For too long, presidents from both parties have allowed immigrants from around the world to abuse our nation’s immigration system, but President Donald Trump took a small but significant step this week to end those abuses. A sovereign nation starts with a secure border and a visa process that weeds out bad-faith applicants.
This past Tuesday, Secretary of State Marco Rubio sent a diplomatic cable to all diplomatic missions directing them to add two questions to the screening process for all visa applicants: “Have you experienced harm or mistreatment in your country of nationality or last habitual residence?” and “Do you fear harm or mistreatment in returning to your country of nationality or permanent residence?” Only applicants who answer “no” to both questions will be allowed to continue with their visa applications.
The wording of these questions is precise and intentional. Under U.S. law, “any person not a citizen or national of the United States” who is physically present in the United States may file an application for asylum. To qualify for asylum protection, a person must show that he or she has suffered persecution or fears that he will suffer persecution due to race, religion, nationality, membership in a particular social group, or political opinion.
After an asylum application is filed, Citizenship and Immigration Services schedules an interview with an asylum officer.
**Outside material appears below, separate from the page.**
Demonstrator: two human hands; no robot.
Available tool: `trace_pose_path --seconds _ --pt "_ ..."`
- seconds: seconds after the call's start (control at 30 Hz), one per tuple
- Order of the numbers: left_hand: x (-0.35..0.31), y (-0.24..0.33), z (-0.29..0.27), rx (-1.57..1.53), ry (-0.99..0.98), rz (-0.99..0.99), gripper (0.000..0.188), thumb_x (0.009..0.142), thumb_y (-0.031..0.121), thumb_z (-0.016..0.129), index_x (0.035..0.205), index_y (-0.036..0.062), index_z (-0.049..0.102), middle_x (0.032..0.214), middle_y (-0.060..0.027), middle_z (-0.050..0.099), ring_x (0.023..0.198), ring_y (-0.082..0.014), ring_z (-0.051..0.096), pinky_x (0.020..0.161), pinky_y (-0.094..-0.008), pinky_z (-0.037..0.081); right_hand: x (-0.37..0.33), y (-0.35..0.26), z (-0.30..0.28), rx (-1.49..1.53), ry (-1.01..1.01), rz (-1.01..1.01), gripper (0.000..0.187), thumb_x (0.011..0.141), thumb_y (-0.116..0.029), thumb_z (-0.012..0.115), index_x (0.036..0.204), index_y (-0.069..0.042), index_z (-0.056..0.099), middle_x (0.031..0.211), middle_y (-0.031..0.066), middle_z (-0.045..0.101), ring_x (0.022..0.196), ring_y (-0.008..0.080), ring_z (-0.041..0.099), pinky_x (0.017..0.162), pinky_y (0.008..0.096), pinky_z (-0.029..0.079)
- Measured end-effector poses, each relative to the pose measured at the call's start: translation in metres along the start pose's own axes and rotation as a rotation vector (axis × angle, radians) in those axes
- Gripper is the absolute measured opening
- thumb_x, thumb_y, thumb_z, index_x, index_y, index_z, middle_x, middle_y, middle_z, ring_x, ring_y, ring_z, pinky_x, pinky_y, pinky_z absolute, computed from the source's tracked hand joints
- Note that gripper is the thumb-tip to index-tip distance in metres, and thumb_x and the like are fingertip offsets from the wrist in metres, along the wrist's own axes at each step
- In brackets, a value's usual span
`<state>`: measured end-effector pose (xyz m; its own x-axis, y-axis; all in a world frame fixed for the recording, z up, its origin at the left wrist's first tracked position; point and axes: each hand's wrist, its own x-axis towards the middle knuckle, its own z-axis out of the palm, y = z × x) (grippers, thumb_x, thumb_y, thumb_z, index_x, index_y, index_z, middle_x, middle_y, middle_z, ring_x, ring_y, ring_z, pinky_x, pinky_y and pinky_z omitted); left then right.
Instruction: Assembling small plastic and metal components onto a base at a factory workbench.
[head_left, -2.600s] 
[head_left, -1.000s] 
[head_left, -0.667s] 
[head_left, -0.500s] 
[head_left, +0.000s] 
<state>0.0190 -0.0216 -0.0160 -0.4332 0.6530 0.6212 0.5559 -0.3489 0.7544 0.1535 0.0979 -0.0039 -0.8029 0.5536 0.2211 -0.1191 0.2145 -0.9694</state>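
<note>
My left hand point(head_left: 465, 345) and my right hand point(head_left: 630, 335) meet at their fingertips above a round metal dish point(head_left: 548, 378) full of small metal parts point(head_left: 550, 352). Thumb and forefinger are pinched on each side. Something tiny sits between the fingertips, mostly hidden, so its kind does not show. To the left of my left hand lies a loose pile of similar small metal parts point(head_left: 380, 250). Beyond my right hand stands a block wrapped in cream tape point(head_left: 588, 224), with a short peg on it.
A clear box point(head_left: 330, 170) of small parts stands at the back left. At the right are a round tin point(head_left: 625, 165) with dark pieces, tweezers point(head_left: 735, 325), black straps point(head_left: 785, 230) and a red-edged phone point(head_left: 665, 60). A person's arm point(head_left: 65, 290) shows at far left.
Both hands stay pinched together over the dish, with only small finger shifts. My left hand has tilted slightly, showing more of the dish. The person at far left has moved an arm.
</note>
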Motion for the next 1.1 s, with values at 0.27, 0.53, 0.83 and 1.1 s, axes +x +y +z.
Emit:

If that officer determines that the noncitizen qualifies for asylum, the officer may grant asylum. If the noncitizen is not granted asylum, the case is referred to an immigration judge for removal proceedings, where the person may renew the asylum claim defensively. This process can take years, during which the noncitizen is generally protected from deportation.
For decades, tens of thousands of migrants given B-1 temporary business visitor visas and B-2 tourist visas have come to the U.S. on the false pretense that they were coming temporarily, only to later apply for permanent residence through an affirmative asylum claim. The Trump administration’s new questions short-circuit this fraud by forcing visa applicants to admit before entry that they have no valid asylum claim.
Open-borders activists say that this new visa policy cuts off any means for persecuted people to seek protection in the U.S. But there are two problems with this argument. First, while Trump is trying to lower the number of refugees the U.S. takes through the United Nations refugee resettlement system, the U.S. still admitted more than 38,000 refugees in fiscal 2025. That is far less than the more than 100,000 President Joe Biden admitted in fiscal 2024, but more than the 25,000 Biden admitted in fiscal 2022.
More importantly, migrants fleeing persecution have no right to come to the United States specifically. That is, they have no more right to come here than they have to go to any other country. Venezuelans fleeing persecution can find safety in any number of other Spanish-speaking countries, including Colombia and Mexico. Similarly, refugees from Sudan and the Congo can find safety in Egypt and Uganda. There is no reason they must cross the Atlantic and settle here, much though one can understand their wishing to.
The abuse of our visa system to gain temporary entry into the U.S., only to ask for permanent residency, is not the biggest loophole. That honor goes to Biden’s fraudulent advance parole programs, which granted supposedly temporary entry to millions of migrants whose asylum claims are now being rejected by immigration judges at historic rates. It will take years for Immigration and Customs Enforcement to track them down and deport them all.
The United States is a country of immigrants, and we should continue to take in honest people from around the world to the extent that it benefits ourselves as much as it benefits them. But when we let immigrants abuse our system, it undermines the foundations of our nation, which are sovereignty and the rule of law. Trump’s new visa reforms are a step toward restoring both.